New methods to assess groundwater contamination will help keep our drinking water safe.
Humans need water to regulate our body temperature, to protect our joints, and to combat disease. But groundwater, the source of drinking water for over one-third of the world’s population, is being contaminated by products like gasoline, jet fuel, and solvents. Researchers are working to clean-up our groundwater, and one method that they are exploring is monitored natural attenuation (MNA). With MNA, a range of physical, chemical and biological processes can be used to naturally reduce (attenuate) contaminants. However, evaluating the effectiveness of MNA is challenging because of a lack of data from contaminated sites.
University of Guelph engineering professor Beth Parker and her team at the G360 Institute for Groundwater Research are tackling this challenge head-on. The team, which includes U of G Environmental Microbiologist and professor Kari Dunfield, and post-doctoral fellow Philipp Wanner took a multi-disciplinary approach to study a historic manufacturing facility in southwestern Ontario with a groundwater source contaminated by toluene, a harmful environmental pollutant. The site is undergoing cleanup using trees, a process called phytoremediation. Using novel multi-depth samplers, which are sensitive enough to examine data on a fine scale, the team measured contamination levels in plant and root tissues to confirm if and where reactions that break down toluene occurred.
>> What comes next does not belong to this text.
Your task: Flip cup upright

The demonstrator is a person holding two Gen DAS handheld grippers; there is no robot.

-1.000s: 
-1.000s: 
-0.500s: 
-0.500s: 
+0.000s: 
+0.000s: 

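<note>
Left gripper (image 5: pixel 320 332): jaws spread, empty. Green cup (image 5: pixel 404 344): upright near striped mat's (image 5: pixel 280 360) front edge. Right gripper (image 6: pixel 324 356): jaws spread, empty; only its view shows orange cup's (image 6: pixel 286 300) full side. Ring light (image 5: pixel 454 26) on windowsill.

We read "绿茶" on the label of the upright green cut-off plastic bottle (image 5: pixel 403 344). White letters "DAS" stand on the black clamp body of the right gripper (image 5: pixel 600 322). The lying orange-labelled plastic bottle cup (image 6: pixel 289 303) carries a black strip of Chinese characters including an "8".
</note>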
The elements that make-up chemical contaminants such as toluene include hydrogen and carbon and each of these elements can have different masses due to extra neutrons called isotopes. The composition of the heavier and lighter isotopes in the contaminant can change if degradation reactions occur making these isotope measurements diagnostic of subsurface contaminant destruction (i.e. removal). By measuring toluene-specific stable hydrogen and carbon isotope ratios in the groundwater, the team uncovered the groundwater response to phytoremediation treatment over a period of two years. Theirs is one of the first field studies to examine groundwater remediation in the long-term and uses new methods to examine how contaminants respond to treatment—bonds between light isotopes are preferentially severed as contaminants break down, which results in a higher number of heavy versus light isotopes in the parent compounds.
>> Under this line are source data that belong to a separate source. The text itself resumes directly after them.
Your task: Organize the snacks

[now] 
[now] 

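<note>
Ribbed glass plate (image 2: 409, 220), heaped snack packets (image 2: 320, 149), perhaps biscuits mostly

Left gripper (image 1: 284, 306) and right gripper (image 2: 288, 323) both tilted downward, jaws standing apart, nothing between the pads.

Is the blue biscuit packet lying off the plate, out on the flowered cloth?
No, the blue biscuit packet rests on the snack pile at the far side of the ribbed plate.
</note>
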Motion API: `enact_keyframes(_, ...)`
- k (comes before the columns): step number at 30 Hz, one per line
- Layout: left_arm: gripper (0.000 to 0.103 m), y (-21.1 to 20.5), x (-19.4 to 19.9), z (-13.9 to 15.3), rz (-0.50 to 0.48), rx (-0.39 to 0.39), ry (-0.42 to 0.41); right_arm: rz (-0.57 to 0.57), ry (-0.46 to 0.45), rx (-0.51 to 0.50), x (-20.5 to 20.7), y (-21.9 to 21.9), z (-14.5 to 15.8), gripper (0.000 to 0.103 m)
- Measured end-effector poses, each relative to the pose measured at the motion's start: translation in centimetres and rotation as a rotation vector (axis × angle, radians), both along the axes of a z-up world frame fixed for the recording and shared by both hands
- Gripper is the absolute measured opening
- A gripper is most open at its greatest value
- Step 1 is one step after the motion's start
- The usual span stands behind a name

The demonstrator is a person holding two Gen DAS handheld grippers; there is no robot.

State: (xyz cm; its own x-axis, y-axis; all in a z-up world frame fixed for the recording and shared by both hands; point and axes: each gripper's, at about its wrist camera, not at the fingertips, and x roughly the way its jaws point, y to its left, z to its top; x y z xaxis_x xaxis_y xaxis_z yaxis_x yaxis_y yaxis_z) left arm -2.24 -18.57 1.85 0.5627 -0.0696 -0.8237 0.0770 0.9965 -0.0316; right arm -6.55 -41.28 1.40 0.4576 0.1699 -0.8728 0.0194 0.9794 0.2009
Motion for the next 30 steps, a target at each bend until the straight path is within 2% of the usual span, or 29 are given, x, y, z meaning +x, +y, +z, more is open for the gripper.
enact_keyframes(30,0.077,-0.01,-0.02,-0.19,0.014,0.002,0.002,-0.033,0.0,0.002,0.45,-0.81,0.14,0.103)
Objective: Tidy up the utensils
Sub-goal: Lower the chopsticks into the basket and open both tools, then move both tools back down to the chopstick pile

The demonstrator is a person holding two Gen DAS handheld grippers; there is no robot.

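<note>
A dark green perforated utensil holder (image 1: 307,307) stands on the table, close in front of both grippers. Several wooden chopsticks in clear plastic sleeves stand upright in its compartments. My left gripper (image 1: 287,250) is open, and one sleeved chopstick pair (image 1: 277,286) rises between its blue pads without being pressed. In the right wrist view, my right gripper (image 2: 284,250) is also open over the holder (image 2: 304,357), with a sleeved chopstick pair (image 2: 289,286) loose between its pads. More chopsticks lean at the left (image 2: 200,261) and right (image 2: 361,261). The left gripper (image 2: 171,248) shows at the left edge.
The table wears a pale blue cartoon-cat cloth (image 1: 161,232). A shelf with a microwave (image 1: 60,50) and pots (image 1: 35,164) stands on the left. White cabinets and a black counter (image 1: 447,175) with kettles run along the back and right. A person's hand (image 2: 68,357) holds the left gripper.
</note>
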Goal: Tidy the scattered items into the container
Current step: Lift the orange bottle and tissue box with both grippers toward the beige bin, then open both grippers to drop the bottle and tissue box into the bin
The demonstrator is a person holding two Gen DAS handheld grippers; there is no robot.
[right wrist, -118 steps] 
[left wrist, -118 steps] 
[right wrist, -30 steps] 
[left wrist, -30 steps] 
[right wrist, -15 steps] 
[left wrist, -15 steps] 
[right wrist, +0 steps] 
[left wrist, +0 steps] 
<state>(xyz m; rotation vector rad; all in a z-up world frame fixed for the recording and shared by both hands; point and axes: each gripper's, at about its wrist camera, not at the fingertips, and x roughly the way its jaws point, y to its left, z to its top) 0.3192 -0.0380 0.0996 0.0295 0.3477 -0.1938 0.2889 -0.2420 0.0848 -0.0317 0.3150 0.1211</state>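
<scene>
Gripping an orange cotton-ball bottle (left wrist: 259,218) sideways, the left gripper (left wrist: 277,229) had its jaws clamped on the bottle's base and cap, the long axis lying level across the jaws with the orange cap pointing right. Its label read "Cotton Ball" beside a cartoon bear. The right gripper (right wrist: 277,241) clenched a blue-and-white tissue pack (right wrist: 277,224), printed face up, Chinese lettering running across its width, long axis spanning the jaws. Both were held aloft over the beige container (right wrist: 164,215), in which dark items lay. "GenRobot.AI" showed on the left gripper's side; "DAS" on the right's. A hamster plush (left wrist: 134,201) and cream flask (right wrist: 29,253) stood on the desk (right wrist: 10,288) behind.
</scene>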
The results show that depending on season, toluene biodegradation and therefore natural toluene attenuation occurs throughout the entire contaminated area and not just at the periphery of the contaminated area, as previously thought. As well, oxygen levels in the groundwater conditions can change rapidly based on season, which affects toluene biodegradation and natural attenuation.
“We learned that relying on a single measurement in time could lead to false estimations of biodegradation rates,” says Parker. “We’ve found that oxidation-reduction conditions in the water can change rapidly throughout the year. Understanding this variance will help us determine the best remediation strategy at a given site.”
This work was supported by BP Canada, the University Consortium for Field-Focused Groundwater Contamination Research, and the Natural Sciences and Engineering Research Council of Canada. Beth Parker holds an NSERC Industrial Research Chair in Hydrogeology. Kari Dunfield holds a Tier 2 Canada Research Chair in Environmental Microbiology of Agro-Ecosystems.
Wanner P, Aravena R, Fernandes J, BenIsrael M, Haack EA, Tsao DT, Dunfield KE, Parker BL. Assessing toluene biodegradation under temporally varying redox conditions in a fractured bedrock aquifer using stable isotope methods. Water Res. 2019 Nov 15. doi: 10.1016/j.watres.2019.114986.